Меня Игорь уговорил провести серию вечеров-концертов, посвященных авторской песне. После военных судов, на которых песни Окуджавы, Галича, Высоцкого и Кима были намертво запрещены, это казалось удивительным. Помогали мне в этих вечерах второй штурман Володя Черкас – прекрасный гитарист, и химик Галина Сычкова – исполнительница авторских песен.

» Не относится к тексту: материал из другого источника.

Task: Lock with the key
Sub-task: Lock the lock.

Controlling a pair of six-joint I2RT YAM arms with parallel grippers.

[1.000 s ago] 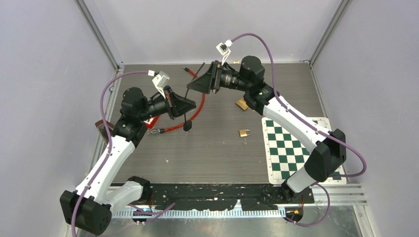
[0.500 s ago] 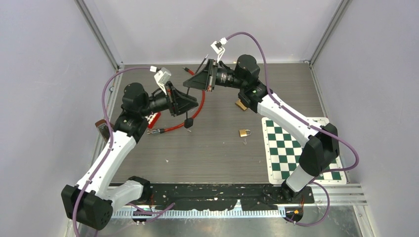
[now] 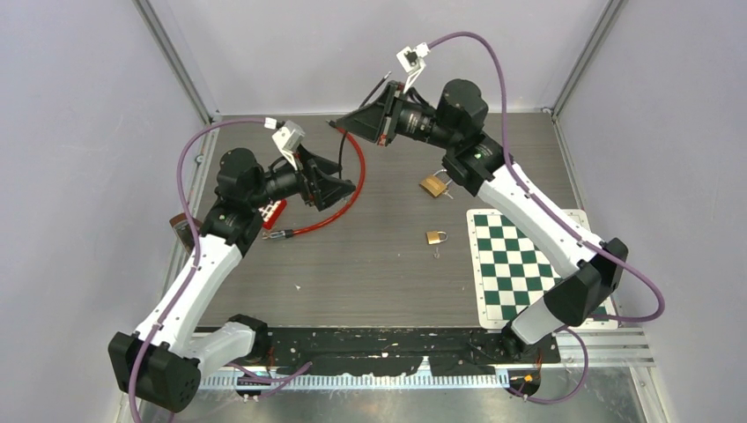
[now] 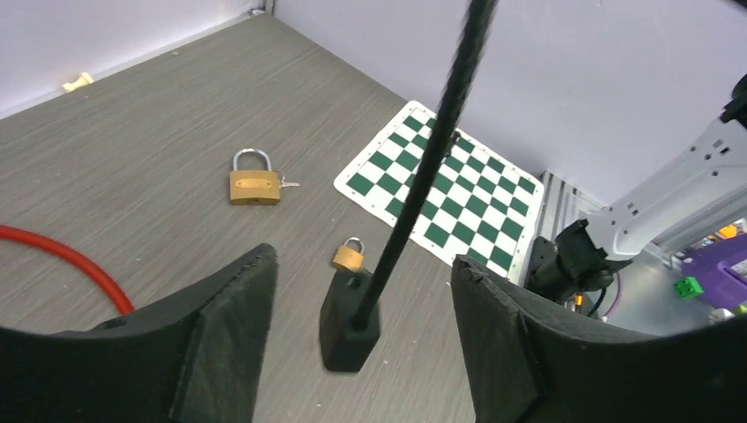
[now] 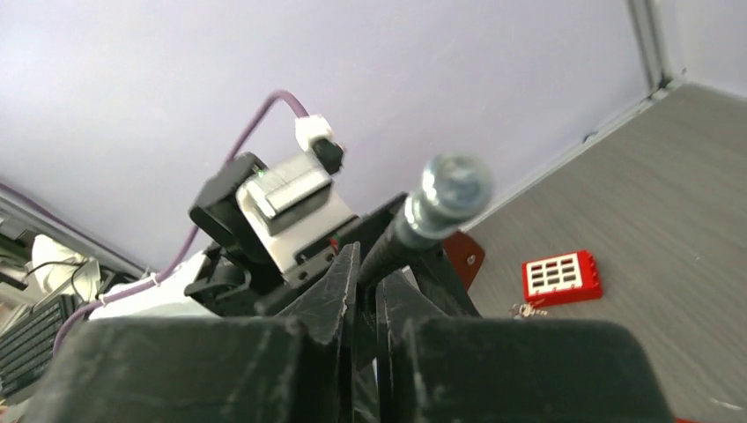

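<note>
Glossy brass padlock [image 4: 255, 188] on matt wood-grain table [image 4: 159, 115].

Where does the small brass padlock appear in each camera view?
Top external: the small brass padlock lies right of centre, just left of the chessboard mat.
Left wrist: just below centre, near the mat's lower left edge.
Right wrist: not in it.
Shared landmark: the chessboard mat, seen in the top and left wrist views only.

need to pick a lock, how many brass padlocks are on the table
2. The larger padlock lies by the right arm; the smaller padlock lies nearer, left of the chess mat. Others may be hidden.
</note>
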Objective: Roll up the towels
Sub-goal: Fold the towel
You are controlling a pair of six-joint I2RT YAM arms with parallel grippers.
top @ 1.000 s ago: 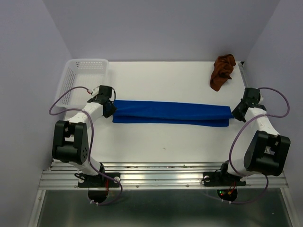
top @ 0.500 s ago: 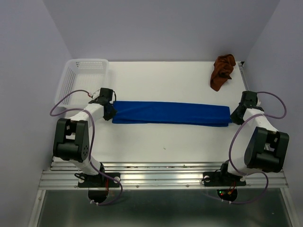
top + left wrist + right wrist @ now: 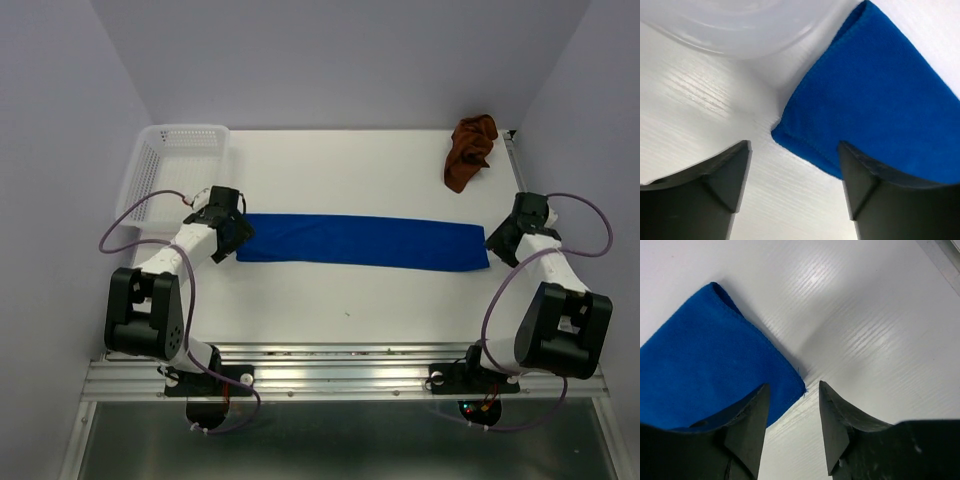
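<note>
A royal blue towel point(image 3: 362, 241), folded into a long strip, lies flat across the middle of the table. At its left end my left gripper point(image 3: 238, 232) stands open, the towel's corner point(image 3: 790, 131) lying on the table just ahead of the gap between its fingers. My right gripper point(image 3: 495, 245) is open at the right end, with the other corner point(image 3: 799, 385) loose between its fingertips. Neither gripper holds any cloth. The rust-brown towel point(image 3: 470, 152) lies crumpled at the back right.
A white perforated basket point(image 3: 172, 158) stands at the back left, close behind my left gripper; its blurred rim point(image 3: 740, 30) fills the top of the left wrist view. A metal rail point(image 3: 512, 160) runs along the table's right edge.
Both grippers were shut on the ends of the blue towel and have let go. The towel now lies flatter on the table. My left gripper has drawn back slightly to the left.
</note>
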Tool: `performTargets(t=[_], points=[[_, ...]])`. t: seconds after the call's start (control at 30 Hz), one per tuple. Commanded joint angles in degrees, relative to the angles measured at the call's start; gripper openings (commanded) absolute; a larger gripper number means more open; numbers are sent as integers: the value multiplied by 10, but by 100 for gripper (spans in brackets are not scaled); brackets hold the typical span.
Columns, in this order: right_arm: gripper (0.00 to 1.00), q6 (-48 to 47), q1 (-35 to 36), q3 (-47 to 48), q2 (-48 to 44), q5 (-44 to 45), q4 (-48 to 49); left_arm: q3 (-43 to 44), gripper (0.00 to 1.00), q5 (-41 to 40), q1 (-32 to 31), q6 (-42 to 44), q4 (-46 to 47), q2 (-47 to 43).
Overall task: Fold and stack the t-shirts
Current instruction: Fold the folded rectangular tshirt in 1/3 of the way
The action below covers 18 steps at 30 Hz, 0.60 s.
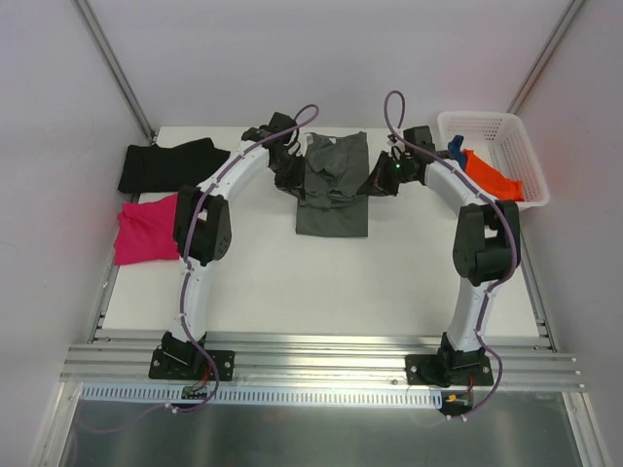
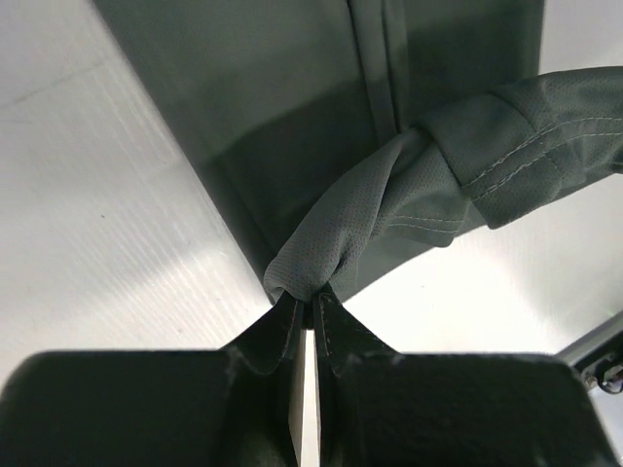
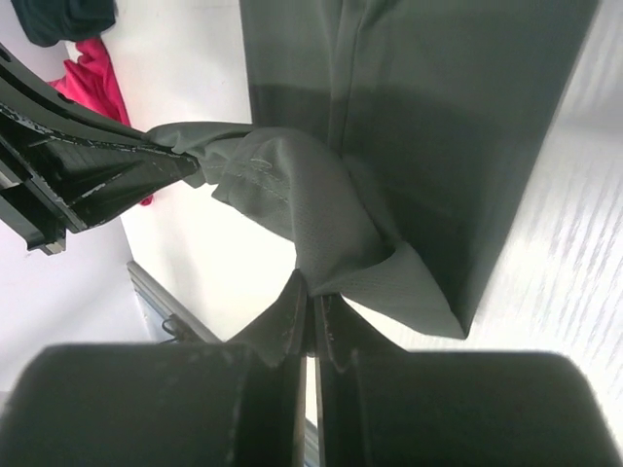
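The grey shirt (image 1: 332, 199) lies on the table (image 1: 292, 282), far middle. The left claw (image 2: 311, 304) and the right claw (image 3: 311, 304) each pinch its cloth tight. It looks soft and floppy; I'd hold the corners.

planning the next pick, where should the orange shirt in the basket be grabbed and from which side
Probably from straight above with the right end effector, once it lets go of the dark grey shirt: the orange shirt lies bunched inside the white basket, whose walls block side approaches. Pinch a raised fold near its middle.
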Motion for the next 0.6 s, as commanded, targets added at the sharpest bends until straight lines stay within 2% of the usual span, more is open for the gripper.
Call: performTargets(t=[0.0,0.33,0.37,0.4,0.43,0.47,0.5,0.53,0.57], points=[[0,-25,-7,38,20,10,16,31,0,-27,10,21,10,16],[1,-73,-14,95,95,40,16,101,0,-66,21,34,42,84],[7,-82,-14,100,100,48,15,104,5,-70,21,33,44,91],[18,-84,-15,105,105,60,12,110,21,-74,21,30,46,95],[27,-90,-14,117,113,68,11,116,64,-82,21,29,49,99],[48,-100,-14,124,116,86,5,118,79,-104,21,24,49,102],[58,-105,-16,131,117,90,3,118,92,-112,21,24,49,101],[66,-109,-15,140,113,92,-2,118,99,-114,21,30,49,99],[73,-112,-14,144,109,94,-5,119,99,-116,21,31,49,93]])
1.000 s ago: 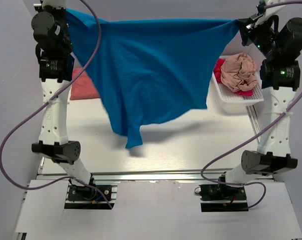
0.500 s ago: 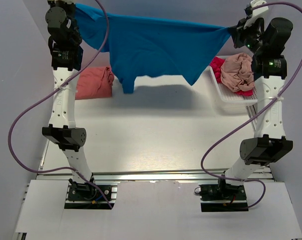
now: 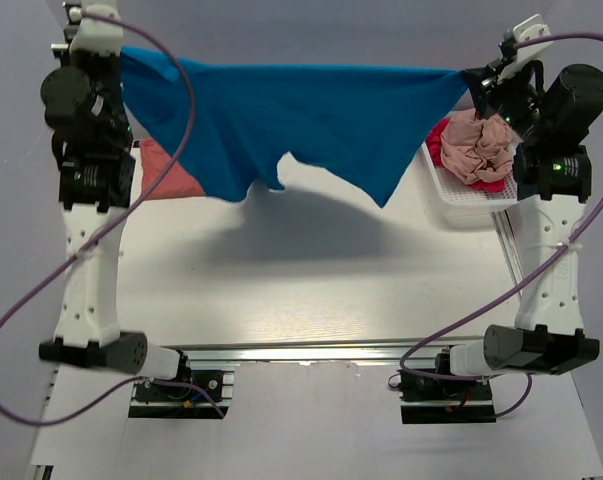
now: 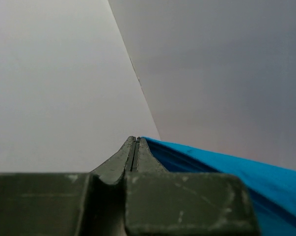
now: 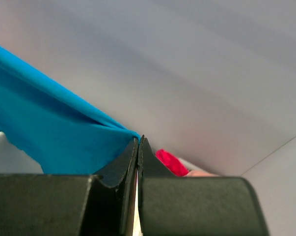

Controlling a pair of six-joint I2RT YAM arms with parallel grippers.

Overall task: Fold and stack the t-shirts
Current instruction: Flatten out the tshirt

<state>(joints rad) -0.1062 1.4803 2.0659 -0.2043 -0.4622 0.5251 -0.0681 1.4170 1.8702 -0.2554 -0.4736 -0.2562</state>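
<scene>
The bright blue t-shirt point(image 3: 301, 115) hangs stretched in the air between both grippers, above the table's back half. My left gripper point(image 3: 121, 55) is shut on its left corner; the wrist view shows the blue cloth point(image 4: 226, 167) running off from the closed fingertips point(image 4: 134, 142). My right gripper point(image 3: 469, 75) is shut on its right corner, with the blue cloth point(image 5: 49, 123) at the closed tips point(image 5: 138, 142). A salmon-coral t-shirt point(image 3: 166, 170) lies folded at the back left, partly hidden behind the blue one. The beige-pink t-shirt point(image 3: 476, 145) lies crumpled on the magenta-red one point(image 3: 439, 140) in the basket.
The white slotted basket point(image 3: 471, 195) stands at the back right, under my right arm. The blue shirt casts a shadow on the white tabletop point(image 3: 311, 280). Grey walls close in the back and sides.
Both arms have swung the blue shirt back and forth; it now hangs lower and wider than half a second ago. The left arm has shifted left and nearer.
</scene>
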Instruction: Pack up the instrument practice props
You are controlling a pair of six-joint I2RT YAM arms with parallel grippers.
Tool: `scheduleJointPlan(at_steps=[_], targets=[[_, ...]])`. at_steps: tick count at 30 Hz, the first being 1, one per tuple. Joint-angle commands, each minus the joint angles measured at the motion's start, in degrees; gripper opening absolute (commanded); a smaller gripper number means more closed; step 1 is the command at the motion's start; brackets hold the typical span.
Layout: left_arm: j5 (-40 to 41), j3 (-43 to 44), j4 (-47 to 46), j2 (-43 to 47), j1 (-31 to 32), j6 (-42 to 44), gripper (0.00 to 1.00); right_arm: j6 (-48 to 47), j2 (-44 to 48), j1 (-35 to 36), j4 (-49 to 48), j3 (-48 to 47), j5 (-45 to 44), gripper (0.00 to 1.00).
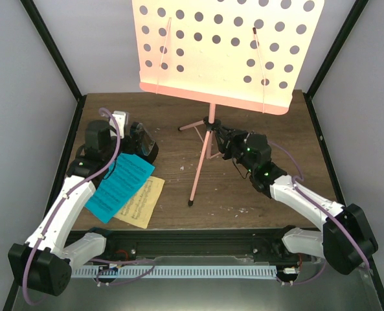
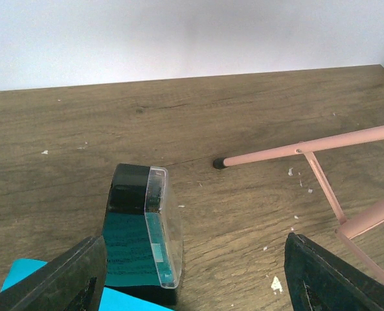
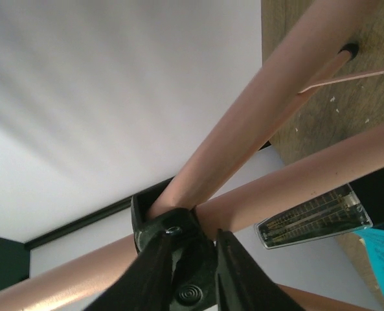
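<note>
The pink music stand (image 1: 203,162) is upright mid-table, its hole-punched desk (image 1: 224,52) at the top of the overhead view. My right gripper (image 3: 198,278) is shut on the black hub (image 3: 179,227) where the pink tubes meet; overhead it reaches in from the right (image 1: 224,142). A black metronome (image 2: 136,240) with a clear cover stands at the left, between the fingers of my open left gripper (image 2: 192,285) and close to the left finger (image 2: 62,278). A cyan page (image 1: 120,184) lies over a pale-yellow page (image 1: 142,202) at the front left.
A pink tripod leg (image 2: 308,148) with a black foot lies across the wood to the right of the metronome. Pale walls and black frame posts (image 1: 56,58) close in the table on three sides. Small white flecks dot the wooden tabletop (image 1: 243,194).
</note>
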State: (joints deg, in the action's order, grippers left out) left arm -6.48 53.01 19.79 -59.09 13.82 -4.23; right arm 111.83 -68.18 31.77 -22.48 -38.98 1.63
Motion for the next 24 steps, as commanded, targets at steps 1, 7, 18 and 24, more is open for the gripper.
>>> scheduleJointPlan(at_steps=[1,7,18,24], targets=[[-0.02,-0.54,-0.81,0.02,0.27,0.45,0.75,-0.15,0.66,0.71,-1.50,-1.05,-1.08,0.16],[-0.11,-0.63,-0.84,0.03,0.24,0.37,0.75,-0.96,0.59,0.88,-1.79,0.10,-1.76,0.04],[-3.09,-0.72,-1.31,-0.26,0.46,0.62,0.76,-3.81,1.02,0.84,-4.69,2.27,-2.50,0.10],[-10.19,-1.22,-3.77,-1.50,4.00,-1.76,0.76,-9.97,1.71,0.86,-5.83,3.81,-3.85,0.01]])
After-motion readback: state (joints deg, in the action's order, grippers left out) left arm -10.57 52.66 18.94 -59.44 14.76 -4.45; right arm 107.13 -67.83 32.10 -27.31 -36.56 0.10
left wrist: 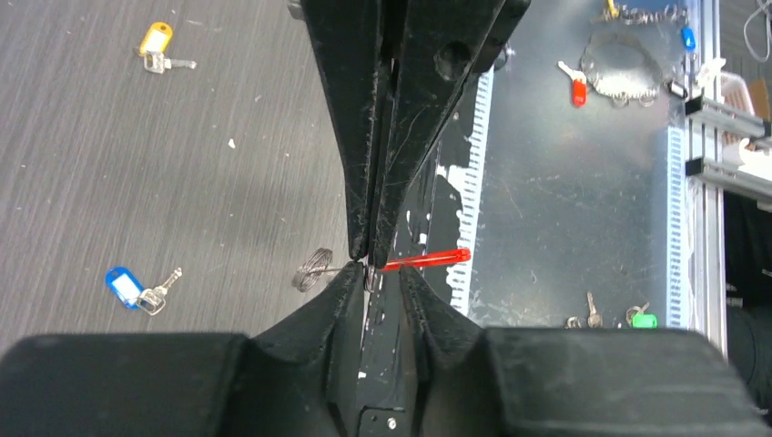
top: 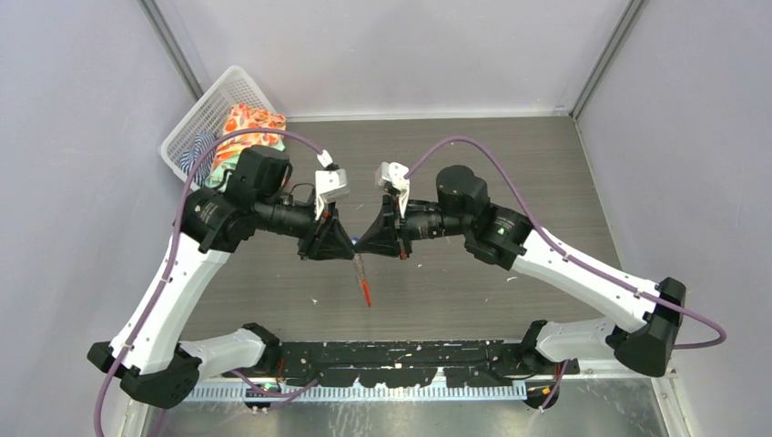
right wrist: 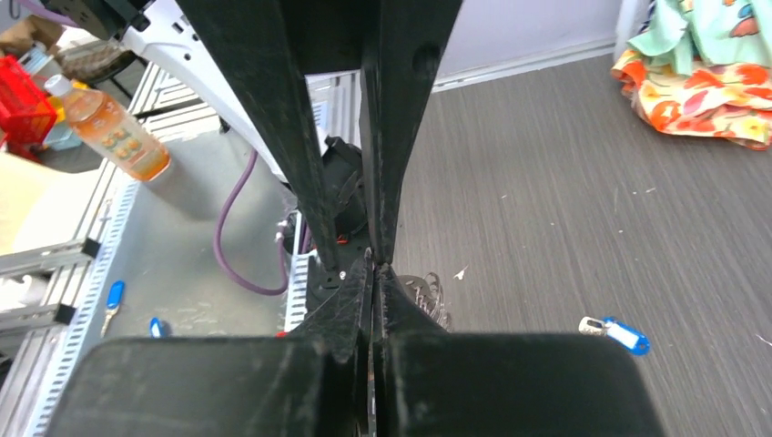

Накануне женского дня – самого торжественного праздника на судне, Игорь Белоусов предложил провести конкурс песен об Атлантиде. Почему вдруг об Атлантиде? Помимо всего прочего еще потому, что полигон наших работ в Атлантике тогда располагался между Азорскими и Канарскими островами, примерно там, где легендарный мистификатор древности Платон поместил свою мифическую Атлантиду. Мог ли я предполагать тогда, что именно здесь, в районе подводной горы Ампер, через десять с небольшим лет, я буду спускаться под воду в поисках этой сказочной страны?
На объявленный конкурс с неожиданной активностью откликнулись все – и экипаж, и наука. Сам капитан Соболевский участвовал в конкурсе и написал песню об Атлантиде. Было создано авторитетное жюри во главе со мной как единственным «профессионалом». Первое место не было присуждено никому. Второе поделили капитан и Игорь Белоусов. Я, естественно, как председатель жюри, участия в конкурсе не принимал, тем не менее песню написал. Справедливости ради следует сказать, что я предлагал эту песню (абсолютно безвозмездно) красавице Кларе, которая, помимо шахматных талантов, пописывала еще и стихи. Она, таким образом, могла принять участие в конкурсе и претендовать на призовое место. Однако, разочарованная своей неудачей в шахматном турнире, она мое предложение с негодованием отвергла. По итогам конкурса был устроен большой праздничный вечер на вертолетной палубе, расцвеченной разноцветными фонариками. После концерта претендентов и вручения призов начались танцы. Судно в это время, судя по навигационной карте, лежало в дрейфе где-то неподалеку от подводной горы Ампер. Мы с Игорем Белоусовым отошли на корму. Прямо перед нами, под кормовыми подзорами, дробилась на воде желтая лунная дорожка. «А что ты думаешь? – вдруг спросил Игорь, махнув рукой в сторону лунной ряби за кормой. – Может быть, она где-нибудь здесь?»